La contestazione in questione è priva di ogni rilevanza.

Infatti, è evidente che l’atto 35/2014,così come dianzi trascritto, si pone come integrativo della delega 33/2014 espressamente richiamata, che è quella che contiene il conferimento dei poteri di firma che rilevano nel presente giudizio.

Il testo della delega 33/2014 è riportato nel controricorso dell’Agenzia, che ha indicato anche il luogo di produzione in giudizio (allegato 3), da cui risulta sia il conferimento del potere di firma al capo dell’Ufficio controlli ( D.B.G.) e sia l’indicazione della tipologia di atti delegati in particolare degli atti istruttori aventi rilevanza interna ed esterna nonchè l’adozione dei relativi provvedimenti finali (in particolare per l’Ufficio controlli si prevede:avviso di accertamento maggiore imposta accertata…).

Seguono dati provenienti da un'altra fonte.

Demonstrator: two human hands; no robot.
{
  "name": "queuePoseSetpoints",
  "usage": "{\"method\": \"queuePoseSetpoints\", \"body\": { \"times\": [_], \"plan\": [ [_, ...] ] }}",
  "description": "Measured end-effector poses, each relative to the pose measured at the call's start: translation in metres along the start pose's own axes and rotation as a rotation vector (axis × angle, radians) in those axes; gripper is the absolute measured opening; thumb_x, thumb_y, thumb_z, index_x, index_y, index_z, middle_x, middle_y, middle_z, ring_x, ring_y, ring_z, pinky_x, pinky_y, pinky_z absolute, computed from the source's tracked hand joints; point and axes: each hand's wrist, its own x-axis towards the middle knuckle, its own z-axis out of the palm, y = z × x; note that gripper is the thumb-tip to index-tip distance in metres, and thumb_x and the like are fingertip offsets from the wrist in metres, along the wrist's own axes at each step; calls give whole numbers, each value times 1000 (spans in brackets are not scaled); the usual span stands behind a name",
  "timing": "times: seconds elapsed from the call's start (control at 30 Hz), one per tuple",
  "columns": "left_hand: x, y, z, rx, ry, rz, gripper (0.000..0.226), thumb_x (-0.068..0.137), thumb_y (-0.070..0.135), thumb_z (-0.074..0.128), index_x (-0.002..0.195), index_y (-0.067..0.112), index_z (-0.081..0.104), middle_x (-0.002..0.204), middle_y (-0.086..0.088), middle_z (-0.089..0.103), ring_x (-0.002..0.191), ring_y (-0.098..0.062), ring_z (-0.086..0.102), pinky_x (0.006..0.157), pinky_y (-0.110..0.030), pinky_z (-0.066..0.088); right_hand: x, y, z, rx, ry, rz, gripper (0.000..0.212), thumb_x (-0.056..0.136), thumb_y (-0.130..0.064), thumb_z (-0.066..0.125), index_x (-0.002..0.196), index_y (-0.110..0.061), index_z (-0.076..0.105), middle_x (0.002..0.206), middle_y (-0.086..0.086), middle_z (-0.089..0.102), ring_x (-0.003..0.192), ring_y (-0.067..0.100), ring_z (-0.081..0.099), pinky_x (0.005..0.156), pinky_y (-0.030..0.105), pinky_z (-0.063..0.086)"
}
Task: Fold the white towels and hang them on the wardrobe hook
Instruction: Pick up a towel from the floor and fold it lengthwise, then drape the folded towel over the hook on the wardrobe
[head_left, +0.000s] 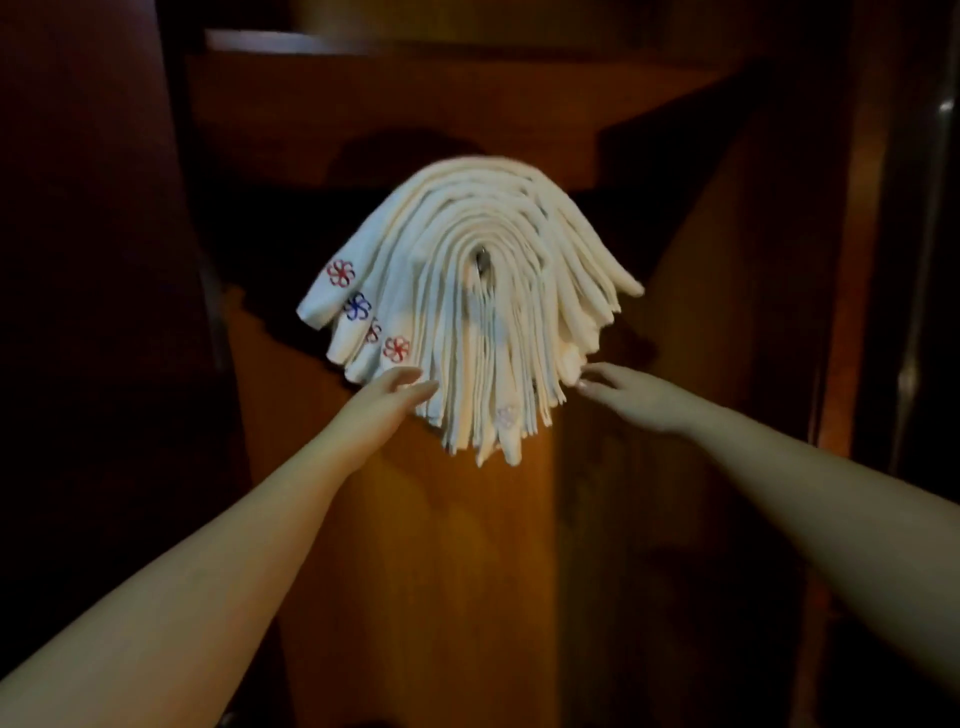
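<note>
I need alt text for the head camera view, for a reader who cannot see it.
A thick bundle of folded white towels hangs draped over a metal hook inside a dark wooden wardrobe. The left hand and the right hand reach with straight fingers to its lower edges.

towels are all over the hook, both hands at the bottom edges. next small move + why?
Probably press both open hands inward to gather the fanned stack. The white towels hang draped over the hook, but their ends splay wide to both sides. The left hand touches the lower left ends; the right hand reaches the lower right ends, neither gripping. Squeezing the layers together should tidy the bundle.
</note>
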Motion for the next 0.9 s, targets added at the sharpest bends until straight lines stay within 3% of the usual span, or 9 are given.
{"method": "queuePoseSetpoints", "body": {
  "times": [0.1, 0.2, 0.3, 0.43, 0.57, 0.73, 0.9],
  "plan": [
    [-34, -2, 34, 116, -85, 76, 58, 89, 43, 69, 142, 26, 51, 140, 4, 50, 123, -11, 48, 91, -24, 40, -56, 9, 20, -56, -70, 1, 63, 100, -49, 52, 154, -21, 35, 154, 2, 43, 135, 16, 47, 108, 30, 40],
    [-64, -17, 71, 179, -145, 71, 53, 87, 47, 72, 135, 30, 56, 140, 5, 45, 133, -14, 40, 108, -37, 39, -122, 39, 44, 3, -93, 56, 63, 98, -50, 55, 154, -27, 35, 154, -2, 43, 135, 13, 46, 109, 30, 40],
    [-96, -32, 115, 203, -246, 79, 48, 93, 45, 65, 137, 29, 54, 136, 13, 44, 131, -9, 37, 110, -36, 34, -180, 77, 65, 117, -57, 152, 62, 99, -48, 54, 154, -27, 35, 151, -7, 46, 132, 6, 46, 101, 24, 36],
    [-134, -53, 187, 160, -396, 65, 47, 96, 48, 57, 140, 32, 50, 146, 11, 42, 134, -9, 35, 110, -41, 34, -250, 137, 96, 141, -29, 307, 61, 99, -47, 54, 153, -25, 36, 153, -5, 44, 135, 8, 46, 112, 30, 37],
    [-160, -68, 278, 126, -574, 71, 43, 97, 45, 57, 138, 37, 49, 145, 14, 39, 133, -10, 35, 105, -37, 36, -311, 204, 119, 185, -24, 505, 63, 99, -47, 56, 154, -23, 36, 154, -4, 42, 138, 11, 43, 107, 22, 30],
    [-184, -70, 410, 148, -799, 7, 42, 97, 40, 60, 138, 35, 52, 149, 6, 39, 138, -13, 32, 101, -30, 28, -380, 302, 128, 195, 40, 731, 62, 98, -40, 60, 152, -17, 39, 148, 4, 49, 133, 17, 47, 106, 26, 34],
    [-202, -61, 553, 155, -939, -89, 40, 95, 35, 64, 134, 29, 57, 131, 7, 46, 124, -9, 43, 101, -27, 33, -438, 408, 110, 322, 41, 938, 59, 98, -43, 58, 150, -19, 43, 145, 2, 50, 131, 17, 50, 108, 33, 39]
  ]
}}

La censura in esame proposta dal ricorrente è quindi del tutto inconferente ai fini del decidere.

Risultano inoltre inammissibili in quanto non risultano in precedenza dedotte nella fase di merito le questioni concernenti il deposito tardivo da parte dell’Agenzia del provvedimento 33/2014 nonchè quella relativa alla mancanza di sottoscrizione del provvedimento 35/2014 da parte del delegante.

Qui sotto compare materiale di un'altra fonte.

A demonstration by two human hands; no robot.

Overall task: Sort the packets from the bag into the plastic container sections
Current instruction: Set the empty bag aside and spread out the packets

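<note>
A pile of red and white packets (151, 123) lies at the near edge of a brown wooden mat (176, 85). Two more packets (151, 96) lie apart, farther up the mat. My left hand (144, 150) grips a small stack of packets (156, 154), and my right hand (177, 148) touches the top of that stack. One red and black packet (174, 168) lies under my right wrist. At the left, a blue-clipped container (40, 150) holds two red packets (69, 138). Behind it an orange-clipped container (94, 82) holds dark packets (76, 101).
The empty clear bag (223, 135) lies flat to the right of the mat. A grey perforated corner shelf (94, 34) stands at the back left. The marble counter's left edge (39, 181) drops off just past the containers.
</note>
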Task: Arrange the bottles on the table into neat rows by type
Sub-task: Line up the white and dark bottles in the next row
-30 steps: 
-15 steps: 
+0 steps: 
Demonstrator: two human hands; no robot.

Va comunque osservato che l’eccezione di tardività del deposito della delega 33/2014 sollevata in memoria, oltre che inammissibile perchè tardiva, è altresì manifestamente infondata alla luce della costante giurisprudenza di questa corte secondo cui nell’ambito del processo tributario, il D.Lgs. n. 546 del 1992, art. 58, fa salva la facoltà delle parti di produrre nuovi documenti anche al di fuori degli stretti limiti posti dall’art. 345 c.p.c., ma tale attività processuale va esercitata – stante il richiamo operato dall’art. 61 del D.Lgs. cit., alle norme relative al giudizio di primo grado – entro il termine previsto dall’art. 32, comma 1, dello stesso decreto, ossia fino a venti giorni liberi prima dell’udienza, con l’osservanza delle formalità di cui all’art. 24, comma 1, dovendo, peraltro, tale termine ritenersi, anche in assenza di espressa previsione legislativa, di natura perentoria. (da ultimo Cass. 29087/18). Il termine in questione risulta nel caso di specie rispettato essendo l’atto stato depositato in sede di controdeduzioni in appello (come affermato dal ricorrente in memoria) e quindi ben prima dei 20 giorni liberi antecedenti l’udienza

Quanto alla mancanza di sottoscrizione da parte del delegante della delega 35/2014, la sentenza di appello fa esclusivamente riferimento al fatto che il contribuente lamentava l’illegittimità della sottoscrizione dell’avviso di accertamento ma non riporta alcuna contestazione circa la mancanza di firma del provvedimento di delega, onde tale motivo appare nuovo e quindi inammissibile.

Quanto alla seconda questione, la sentenza di appello fa esclusivamente riferimento al fatto che il contribuente lamentava l’illegittimità della sottoscrizione dell’avviso di accertamento ma non riporta alcuna contestazione circa la mancanza di firma del provvedimento di delega, onde anche tale doglianza appare nuova

Il ricorso va dunque respinto con conseguente assorbimento del ricorso incidentale.

Segue alla soccombenza la condanna al pagamento delle spese del presente giudizio liquidate come da dispositivo.. Ai sensi del D.P.R. n. 115 del 2002, art. 13, comma 1 quater, si dà atto della sussistenza dei presupposti processuali per il versamento, da parte del ricorrente principale, di un ulteriore importo a titolo di contributo unificato pari a quello previsto per il ricorso a norma dello stesso art. 13, comma 1- bis, se dovuto.

P.Q.M.

Rigetta il ricorso; condanna il ricorrente al pagamento delle spese di giudizio liquidate in Euro 8000,00 oltre spese prenotate a debito. Si dà atto della sussistenza dei presupposti per il versamento da parte del ricorrente dell’ulteriore importo a titolo di contributo unificato pari a quello dovuto per il ricorso.

Così deciso in Roma, il 12 febbraio 2020.